**EXERCISE DETAILS**
What lines in the records below contain the string "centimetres"? Copy every one.

**Data excerpts**
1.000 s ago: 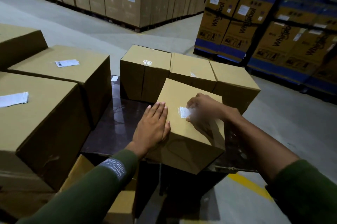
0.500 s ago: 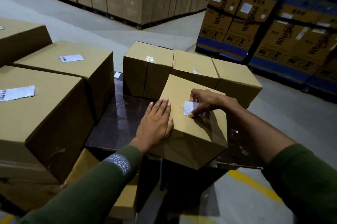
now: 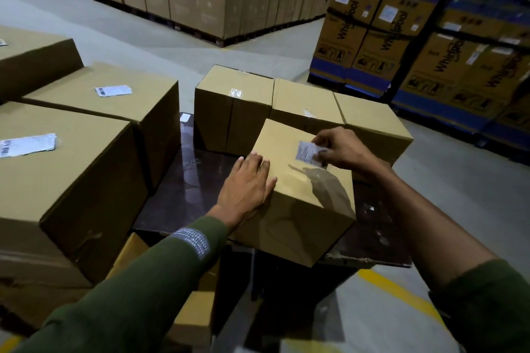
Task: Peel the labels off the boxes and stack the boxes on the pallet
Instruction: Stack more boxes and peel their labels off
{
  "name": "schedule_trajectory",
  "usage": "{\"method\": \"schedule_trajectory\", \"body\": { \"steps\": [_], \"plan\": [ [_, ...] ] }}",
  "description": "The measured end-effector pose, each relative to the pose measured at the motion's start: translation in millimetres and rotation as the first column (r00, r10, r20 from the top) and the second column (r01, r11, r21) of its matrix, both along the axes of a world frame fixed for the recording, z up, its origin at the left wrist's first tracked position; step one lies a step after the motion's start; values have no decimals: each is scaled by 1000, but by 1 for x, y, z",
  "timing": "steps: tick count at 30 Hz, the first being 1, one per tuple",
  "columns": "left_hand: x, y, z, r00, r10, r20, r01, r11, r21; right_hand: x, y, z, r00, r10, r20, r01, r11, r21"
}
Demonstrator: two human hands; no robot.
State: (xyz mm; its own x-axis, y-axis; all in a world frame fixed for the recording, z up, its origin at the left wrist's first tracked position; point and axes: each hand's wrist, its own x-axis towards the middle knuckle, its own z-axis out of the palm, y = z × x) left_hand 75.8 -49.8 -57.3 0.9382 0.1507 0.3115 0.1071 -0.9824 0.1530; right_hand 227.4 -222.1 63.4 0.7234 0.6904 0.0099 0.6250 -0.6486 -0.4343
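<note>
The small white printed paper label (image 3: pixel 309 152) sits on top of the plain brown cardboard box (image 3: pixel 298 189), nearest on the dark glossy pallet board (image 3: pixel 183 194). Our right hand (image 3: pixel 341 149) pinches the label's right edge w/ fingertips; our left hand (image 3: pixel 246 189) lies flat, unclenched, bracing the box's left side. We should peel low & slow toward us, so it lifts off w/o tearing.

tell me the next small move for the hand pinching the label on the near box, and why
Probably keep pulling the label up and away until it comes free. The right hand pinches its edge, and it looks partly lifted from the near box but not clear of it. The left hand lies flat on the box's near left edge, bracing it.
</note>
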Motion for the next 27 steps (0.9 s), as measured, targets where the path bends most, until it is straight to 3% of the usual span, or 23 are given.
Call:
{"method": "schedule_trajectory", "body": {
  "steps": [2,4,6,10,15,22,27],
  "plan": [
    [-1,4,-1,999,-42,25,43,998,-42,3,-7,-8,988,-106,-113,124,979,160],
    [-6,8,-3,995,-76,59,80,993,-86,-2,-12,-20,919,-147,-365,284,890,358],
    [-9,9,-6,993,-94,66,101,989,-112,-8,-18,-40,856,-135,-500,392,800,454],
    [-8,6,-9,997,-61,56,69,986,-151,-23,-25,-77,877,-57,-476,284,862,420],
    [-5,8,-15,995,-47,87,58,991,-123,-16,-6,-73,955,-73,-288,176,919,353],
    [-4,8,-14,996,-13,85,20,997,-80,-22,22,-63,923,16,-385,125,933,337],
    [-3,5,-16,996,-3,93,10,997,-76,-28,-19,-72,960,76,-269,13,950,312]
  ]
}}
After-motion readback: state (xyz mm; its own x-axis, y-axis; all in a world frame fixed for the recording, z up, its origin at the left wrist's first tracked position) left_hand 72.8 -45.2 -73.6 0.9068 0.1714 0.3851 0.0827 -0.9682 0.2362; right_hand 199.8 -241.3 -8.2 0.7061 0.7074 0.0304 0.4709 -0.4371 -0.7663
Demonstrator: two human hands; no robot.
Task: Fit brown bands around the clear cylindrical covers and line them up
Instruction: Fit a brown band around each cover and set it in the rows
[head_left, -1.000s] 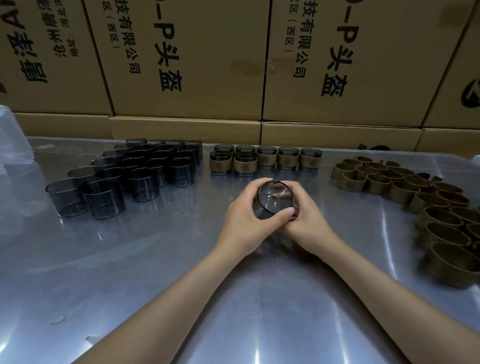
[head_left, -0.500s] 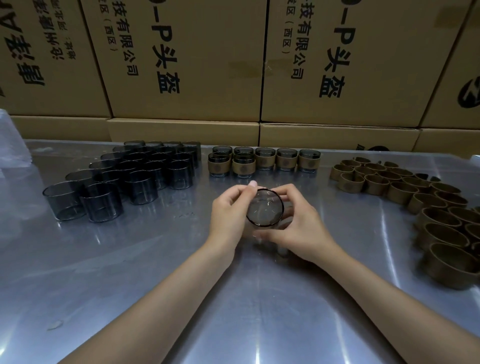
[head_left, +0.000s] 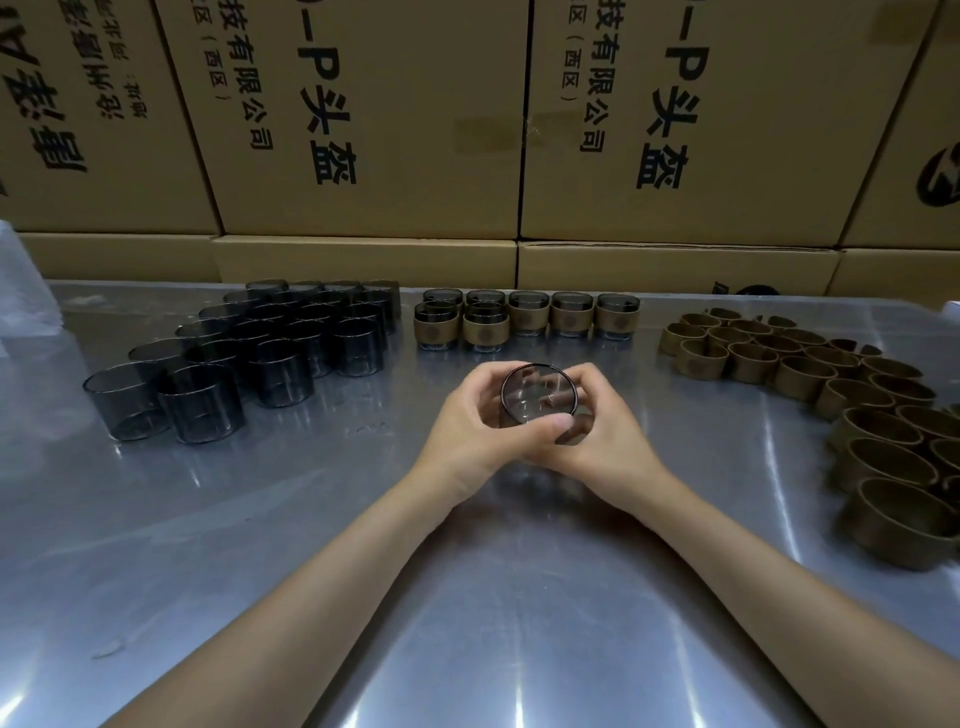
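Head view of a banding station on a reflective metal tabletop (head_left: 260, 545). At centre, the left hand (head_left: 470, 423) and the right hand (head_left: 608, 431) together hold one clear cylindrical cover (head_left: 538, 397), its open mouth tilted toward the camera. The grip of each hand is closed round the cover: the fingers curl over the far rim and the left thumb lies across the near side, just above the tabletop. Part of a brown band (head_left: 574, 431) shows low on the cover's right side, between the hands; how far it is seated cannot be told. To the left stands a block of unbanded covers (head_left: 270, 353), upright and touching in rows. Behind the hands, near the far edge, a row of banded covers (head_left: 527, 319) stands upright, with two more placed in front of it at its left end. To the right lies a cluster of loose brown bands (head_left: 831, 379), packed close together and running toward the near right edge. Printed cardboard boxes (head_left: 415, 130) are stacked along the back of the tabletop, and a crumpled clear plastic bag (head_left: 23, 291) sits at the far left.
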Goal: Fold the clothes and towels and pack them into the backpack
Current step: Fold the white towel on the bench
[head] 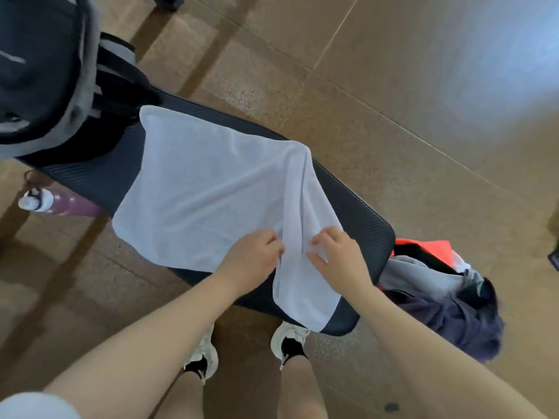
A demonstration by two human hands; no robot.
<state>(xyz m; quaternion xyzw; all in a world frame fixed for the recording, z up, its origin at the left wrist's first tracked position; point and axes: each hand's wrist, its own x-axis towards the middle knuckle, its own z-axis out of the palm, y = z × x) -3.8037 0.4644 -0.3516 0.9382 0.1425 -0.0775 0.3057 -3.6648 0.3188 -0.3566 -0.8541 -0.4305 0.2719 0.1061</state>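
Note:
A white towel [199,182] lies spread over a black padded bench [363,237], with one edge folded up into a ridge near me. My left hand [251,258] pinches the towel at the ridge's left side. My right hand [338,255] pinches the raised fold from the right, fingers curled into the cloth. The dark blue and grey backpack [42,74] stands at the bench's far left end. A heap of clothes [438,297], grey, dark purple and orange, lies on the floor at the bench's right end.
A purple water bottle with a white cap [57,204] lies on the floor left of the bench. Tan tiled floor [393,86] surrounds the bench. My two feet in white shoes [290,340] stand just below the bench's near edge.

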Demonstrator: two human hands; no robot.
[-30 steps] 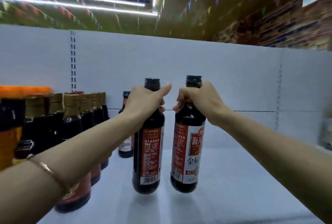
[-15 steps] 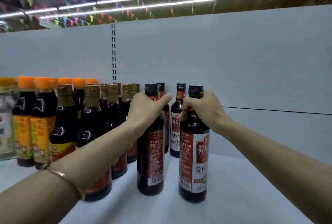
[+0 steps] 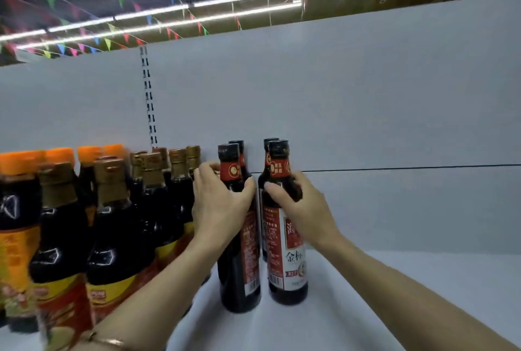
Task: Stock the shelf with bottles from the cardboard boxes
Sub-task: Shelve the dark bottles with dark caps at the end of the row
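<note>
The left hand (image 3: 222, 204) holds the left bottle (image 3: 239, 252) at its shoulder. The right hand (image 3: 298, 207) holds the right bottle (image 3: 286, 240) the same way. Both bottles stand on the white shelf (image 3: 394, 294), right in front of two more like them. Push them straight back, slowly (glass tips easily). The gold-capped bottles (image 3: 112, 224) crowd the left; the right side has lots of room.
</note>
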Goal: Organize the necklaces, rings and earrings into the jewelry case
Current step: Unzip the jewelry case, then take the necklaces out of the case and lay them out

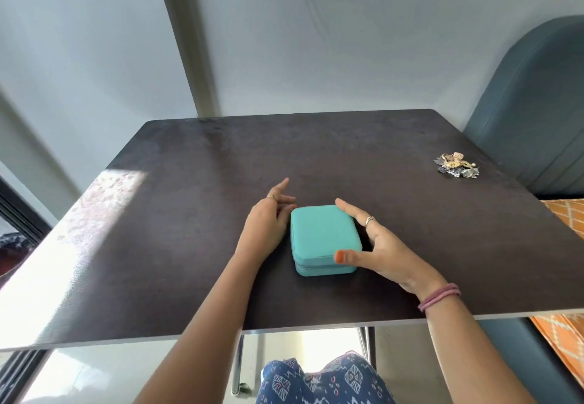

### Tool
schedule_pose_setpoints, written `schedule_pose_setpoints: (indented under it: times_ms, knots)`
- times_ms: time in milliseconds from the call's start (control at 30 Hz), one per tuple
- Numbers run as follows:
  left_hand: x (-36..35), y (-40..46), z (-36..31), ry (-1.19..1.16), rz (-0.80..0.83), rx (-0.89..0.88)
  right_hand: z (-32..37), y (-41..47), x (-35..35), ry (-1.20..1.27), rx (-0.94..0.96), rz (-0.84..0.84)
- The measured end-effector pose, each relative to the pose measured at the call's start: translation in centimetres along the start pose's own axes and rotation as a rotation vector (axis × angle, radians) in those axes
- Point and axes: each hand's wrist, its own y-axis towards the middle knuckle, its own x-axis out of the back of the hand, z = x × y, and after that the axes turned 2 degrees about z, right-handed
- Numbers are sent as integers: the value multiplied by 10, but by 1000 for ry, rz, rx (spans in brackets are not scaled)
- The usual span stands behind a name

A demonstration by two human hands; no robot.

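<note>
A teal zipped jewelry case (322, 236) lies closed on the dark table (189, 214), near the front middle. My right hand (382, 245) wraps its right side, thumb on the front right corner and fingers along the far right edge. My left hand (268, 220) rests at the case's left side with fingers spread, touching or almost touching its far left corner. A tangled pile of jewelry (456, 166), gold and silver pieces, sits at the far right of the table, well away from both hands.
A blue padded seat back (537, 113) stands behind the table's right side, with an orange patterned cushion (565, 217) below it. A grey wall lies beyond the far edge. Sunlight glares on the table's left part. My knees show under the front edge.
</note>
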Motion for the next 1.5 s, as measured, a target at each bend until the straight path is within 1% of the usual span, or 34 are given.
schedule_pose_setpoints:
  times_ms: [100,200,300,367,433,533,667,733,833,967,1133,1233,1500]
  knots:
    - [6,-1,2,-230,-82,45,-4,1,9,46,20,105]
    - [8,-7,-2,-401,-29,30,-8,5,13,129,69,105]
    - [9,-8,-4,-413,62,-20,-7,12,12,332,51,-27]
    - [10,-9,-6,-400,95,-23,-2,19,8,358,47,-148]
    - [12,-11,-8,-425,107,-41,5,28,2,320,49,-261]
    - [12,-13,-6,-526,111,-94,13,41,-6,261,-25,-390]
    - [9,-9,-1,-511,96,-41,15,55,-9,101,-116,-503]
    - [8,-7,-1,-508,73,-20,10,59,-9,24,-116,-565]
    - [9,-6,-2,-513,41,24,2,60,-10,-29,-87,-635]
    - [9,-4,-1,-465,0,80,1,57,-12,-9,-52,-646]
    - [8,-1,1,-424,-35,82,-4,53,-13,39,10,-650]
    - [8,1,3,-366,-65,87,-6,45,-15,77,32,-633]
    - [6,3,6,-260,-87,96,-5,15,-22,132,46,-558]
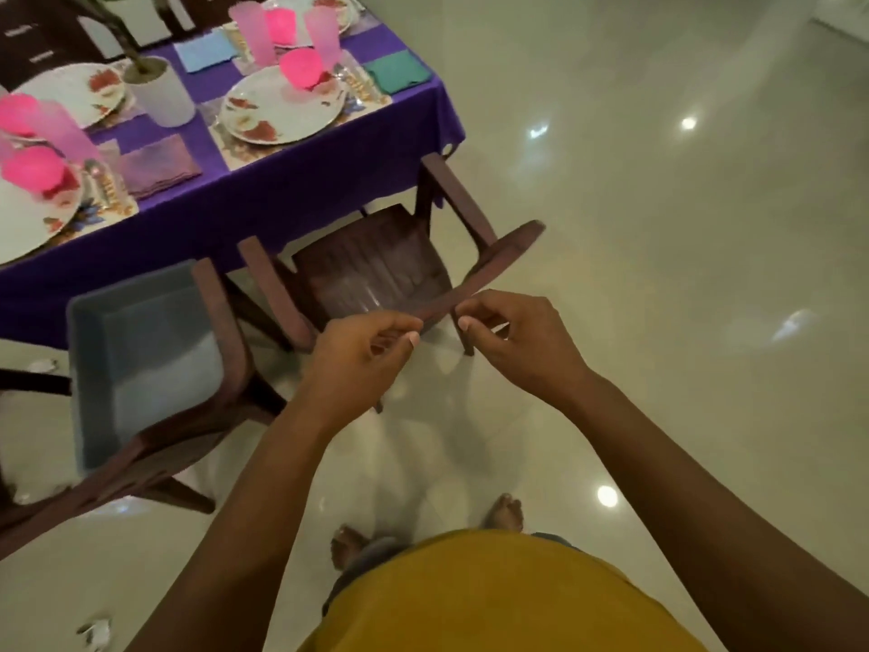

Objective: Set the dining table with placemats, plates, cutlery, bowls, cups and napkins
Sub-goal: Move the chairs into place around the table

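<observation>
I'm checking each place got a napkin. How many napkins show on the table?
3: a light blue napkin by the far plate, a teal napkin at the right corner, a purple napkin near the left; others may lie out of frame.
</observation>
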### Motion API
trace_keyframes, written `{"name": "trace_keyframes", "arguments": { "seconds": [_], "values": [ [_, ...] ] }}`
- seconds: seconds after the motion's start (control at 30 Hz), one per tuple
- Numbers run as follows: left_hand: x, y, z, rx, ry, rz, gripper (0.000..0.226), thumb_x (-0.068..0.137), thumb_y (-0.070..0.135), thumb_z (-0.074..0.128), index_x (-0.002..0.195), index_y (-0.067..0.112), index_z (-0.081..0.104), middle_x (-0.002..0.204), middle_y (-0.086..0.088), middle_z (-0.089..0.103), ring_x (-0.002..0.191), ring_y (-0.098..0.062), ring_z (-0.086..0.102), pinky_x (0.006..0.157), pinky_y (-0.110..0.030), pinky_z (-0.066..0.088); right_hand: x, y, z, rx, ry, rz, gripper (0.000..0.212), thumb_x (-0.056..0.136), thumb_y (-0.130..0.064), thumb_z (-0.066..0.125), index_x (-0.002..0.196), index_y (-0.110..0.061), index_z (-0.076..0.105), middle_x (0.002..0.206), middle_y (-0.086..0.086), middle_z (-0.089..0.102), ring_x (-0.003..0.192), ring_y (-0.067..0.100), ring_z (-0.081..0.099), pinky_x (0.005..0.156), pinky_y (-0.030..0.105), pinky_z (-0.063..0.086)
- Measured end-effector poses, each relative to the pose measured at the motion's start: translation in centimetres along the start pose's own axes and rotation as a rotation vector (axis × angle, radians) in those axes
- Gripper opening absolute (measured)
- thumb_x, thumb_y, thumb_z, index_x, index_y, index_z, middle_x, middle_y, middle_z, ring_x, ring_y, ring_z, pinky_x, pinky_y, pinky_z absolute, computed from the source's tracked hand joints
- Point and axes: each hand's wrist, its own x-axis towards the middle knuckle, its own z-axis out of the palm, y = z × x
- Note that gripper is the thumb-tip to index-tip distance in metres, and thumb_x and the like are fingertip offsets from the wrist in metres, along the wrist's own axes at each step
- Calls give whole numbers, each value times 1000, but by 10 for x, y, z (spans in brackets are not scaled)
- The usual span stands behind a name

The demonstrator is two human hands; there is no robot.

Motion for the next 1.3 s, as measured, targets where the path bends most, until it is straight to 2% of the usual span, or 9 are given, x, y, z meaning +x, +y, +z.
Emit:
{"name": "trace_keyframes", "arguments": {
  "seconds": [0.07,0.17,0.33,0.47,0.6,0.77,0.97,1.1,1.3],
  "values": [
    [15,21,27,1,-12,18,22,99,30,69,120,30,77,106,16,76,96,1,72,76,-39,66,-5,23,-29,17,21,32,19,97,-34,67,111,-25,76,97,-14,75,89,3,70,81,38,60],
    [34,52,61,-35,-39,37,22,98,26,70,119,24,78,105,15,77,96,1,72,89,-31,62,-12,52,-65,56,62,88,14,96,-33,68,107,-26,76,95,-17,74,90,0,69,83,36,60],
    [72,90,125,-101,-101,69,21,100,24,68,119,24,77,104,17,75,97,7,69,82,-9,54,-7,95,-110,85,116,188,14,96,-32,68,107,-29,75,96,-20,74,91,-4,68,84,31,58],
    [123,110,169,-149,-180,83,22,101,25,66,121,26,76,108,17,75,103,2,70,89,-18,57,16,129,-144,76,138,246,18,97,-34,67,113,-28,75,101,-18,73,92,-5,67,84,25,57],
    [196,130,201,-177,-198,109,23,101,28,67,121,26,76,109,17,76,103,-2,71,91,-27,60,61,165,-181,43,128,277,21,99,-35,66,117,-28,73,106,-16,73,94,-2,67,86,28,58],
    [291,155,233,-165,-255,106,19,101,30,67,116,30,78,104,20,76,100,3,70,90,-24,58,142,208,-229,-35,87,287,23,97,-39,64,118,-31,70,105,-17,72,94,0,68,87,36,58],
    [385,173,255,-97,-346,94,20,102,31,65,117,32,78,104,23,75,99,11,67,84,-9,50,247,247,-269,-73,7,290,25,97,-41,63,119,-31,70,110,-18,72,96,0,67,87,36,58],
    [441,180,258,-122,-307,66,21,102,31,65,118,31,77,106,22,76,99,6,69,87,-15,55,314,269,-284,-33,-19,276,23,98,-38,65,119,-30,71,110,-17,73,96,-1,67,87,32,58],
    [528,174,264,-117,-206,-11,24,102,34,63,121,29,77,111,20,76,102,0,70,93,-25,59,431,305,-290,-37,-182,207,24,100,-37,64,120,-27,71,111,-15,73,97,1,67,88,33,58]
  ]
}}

**YOUR SOLUTION**
- The measured end-effector pose, each relative to the pose measured at the call's start: translation in centimetres along the start pose's own axes and rotation as a rotation vector (axis × angle, radians) in those axes
- Measured end-effector poses, each relative to the pose measured at the motion's start: translation in centimetres along the start pose's own axes and rotation as a rotation vector (axis × angle, radians) in those axes

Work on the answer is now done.